I am able to follow along with this one.. I note that the dimensions are no longer associated with the size of rectangle and the reference lines do not seem to have any impact on the position of the rectangle. However by adding the fillets, the coincident constraints are removed between the endpoints of the lines of the rectangle and of the reference lines.
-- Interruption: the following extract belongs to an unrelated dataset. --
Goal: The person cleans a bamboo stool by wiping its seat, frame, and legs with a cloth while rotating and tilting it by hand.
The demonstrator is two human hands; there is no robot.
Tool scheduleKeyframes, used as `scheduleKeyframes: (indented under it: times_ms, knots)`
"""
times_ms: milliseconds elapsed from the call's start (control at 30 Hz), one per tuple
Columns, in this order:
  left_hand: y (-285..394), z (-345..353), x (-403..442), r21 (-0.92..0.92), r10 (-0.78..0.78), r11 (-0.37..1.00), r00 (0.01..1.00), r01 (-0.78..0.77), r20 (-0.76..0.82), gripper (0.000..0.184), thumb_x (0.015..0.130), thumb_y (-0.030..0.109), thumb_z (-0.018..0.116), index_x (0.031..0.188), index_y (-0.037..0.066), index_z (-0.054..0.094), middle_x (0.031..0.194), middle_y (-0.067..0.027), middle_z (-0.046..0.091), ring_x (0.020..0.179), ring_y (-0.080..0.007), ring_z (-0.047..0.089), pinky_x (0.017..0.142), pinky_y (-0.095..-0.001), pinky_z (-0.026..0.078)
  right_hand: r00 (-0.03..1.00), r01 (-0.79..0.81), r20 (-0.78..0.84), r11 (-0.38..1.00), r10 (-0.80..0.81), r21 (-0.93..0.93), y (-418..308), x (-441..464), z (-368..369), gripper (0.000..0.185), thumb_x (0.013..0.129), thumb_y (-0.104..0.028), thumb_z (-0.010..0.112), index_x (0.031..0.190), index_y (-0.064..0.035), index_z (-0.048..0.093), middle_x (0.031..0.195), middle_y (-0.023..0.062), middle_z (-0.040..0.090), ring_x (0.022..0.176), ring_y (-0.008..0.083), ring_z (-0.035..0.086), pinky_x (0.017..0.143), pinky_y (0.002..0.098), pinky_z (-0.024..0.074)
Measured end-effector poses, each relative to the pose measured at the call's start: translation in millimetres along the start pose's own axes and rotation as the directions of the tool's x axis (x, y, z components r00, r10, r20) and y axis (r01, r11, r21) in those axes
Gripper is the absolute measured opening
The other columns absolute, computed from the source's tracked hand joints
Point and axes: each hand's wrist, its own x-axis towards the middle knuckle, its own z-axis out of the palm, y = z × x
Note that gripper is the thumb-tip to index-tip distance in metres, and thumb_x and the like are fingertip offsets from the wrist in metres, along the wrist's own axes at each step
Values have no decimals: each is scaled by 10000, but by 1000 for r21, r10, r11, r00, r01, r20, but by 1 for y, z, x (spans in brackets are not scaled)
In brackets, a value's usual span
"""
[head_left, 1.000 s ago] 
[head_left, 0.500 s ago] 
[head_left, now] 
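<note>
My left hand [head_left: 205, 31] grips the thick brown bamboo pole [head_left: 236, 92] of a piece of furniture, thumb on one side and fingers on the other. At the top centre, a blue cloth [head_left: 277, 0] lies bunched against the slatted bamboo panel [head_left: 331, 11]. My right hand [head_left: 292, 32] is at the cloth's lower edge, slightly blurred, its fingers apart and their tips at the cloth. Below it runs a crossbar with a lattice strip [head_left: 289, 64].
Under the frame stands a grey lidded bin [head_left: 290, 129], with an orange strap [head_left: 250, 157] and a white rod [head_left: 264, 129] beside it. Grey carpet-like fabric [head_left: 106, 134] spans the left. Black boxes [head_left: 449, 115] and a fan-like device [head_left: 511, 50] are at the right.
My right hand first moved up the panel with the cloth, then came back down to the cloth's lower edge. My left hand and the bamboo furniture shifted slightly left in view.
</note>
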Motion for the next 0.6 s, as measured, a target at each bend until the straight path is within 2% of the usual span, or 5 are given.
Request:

The glue holding everything together has been removed!

 

This may be plus one for the work-around I mentioned before, utilizing midpoints and horizontal or vertical constraints to center a rectangle (provided that the fillets are have the same radii).  I understand why this behavior happens, but the question is how would you like to see it behave? I'd recommend adding an enhancement to the Fusion 360 IdeaStation for this issue.

 

http://forums.autodesk.com/t5/fusion-360-ideastation-request-a/idb-p/125

 

If you get a chance, post a link back here and I will vote it up!

 

Thanks,

 

 

 




Nathan Chandler
Principal Specialist
Message 6 of 7
Lonnie.Cady
in reply to: innovatenate

Thanks, I am not sure how it should be handled.  Mayby me understanding it better is all that is required.

 

I will test in my other modeling software in the morning.  But I am thinking it maintains the constraint to the virtual sharp not the endpoint of the lines.

Message 7 of 7
Lonnie.Cady
in reply to: Lonnie.Cady

I have tested in another cad system I am familiar with and the endpoints of the construction lines of  a center point rectangle are constrained to the intersection of the the 2 rectangle edges.  So when the fillets are added the the constraint relationship is maintained.